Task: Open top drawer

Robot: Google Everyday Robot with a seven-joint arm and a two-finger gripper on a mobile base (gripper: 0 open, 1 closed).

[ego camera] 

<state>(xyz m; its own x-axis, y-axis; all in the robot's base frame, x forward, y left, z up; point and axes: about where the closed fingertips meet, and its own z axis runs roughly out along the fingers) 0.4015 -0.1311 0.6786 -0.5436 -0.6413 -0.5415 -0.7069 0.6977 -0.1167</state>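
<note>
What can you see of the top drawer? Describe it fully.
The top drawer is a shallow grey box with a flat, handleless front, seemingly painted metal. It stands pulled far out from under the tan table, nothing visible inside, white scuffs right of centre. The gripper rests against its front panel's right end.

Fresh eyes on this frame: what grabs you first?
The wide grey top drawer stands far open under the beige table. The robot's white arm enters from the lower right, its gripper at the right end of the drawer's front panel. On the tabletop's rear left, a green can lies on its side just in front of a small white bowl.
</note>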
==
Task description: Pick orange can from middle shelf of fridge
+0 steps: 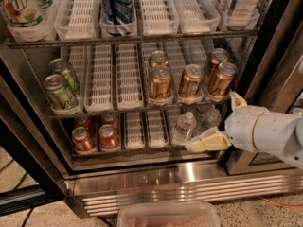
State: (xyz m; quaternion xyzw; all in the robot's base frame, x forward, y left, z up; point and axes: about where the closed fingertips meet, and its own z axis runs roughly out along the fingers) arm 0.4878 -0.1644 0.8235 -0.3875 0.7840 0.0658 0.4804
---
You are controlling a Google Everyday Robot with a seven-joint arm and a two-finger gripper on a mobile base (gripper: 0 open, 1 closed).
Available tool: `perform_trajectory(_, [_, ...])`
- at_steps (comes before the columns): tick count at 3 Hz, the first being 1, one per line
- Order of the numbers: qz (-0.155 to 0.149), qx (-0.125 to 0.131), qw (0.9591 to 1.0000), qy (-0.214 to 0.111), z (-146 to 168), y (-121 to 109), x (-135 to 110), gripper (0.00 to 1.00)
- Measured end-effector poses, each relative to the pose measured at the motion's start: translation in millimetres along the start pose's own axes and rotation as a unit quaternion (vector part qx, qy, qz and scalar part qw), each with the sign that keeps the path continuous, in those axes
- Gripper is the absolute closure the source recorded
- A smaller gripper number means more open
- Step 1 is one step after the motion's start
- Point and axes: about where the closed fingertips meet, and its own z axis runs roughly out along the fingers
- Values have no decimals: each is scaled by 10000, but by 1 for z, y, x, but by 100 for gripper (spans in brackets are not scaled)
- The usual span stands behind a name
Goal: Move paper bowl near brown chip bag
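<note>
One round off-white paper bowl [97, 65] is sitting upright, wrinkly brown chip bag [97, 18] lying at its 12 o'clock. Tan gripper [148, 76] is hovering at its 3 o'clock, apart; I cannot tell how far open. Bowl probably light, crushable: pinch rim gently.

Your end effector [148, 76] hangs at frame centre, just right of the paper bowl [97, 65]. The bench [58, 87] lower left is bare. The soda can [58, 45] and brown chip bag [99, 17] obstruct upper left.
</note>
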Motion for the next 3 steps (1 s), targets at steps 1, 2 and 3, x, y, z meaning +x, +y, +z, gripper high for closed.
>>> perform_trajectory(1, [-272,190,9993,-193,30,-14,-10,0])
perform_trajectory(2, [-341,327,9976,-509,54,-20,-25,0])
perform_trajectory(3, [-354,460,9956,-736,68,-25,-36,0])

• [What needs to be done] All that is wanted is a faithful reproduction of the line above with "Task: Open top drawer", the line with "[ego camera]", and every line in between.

• [Task output]
Task: Open top drawer

Robot: Google Everyday Robot with a seven-joint arm and a two-finger gripper on a mobile base (gripper: 0 open, 1 closed).

[ego camera] 

No further answer will be given.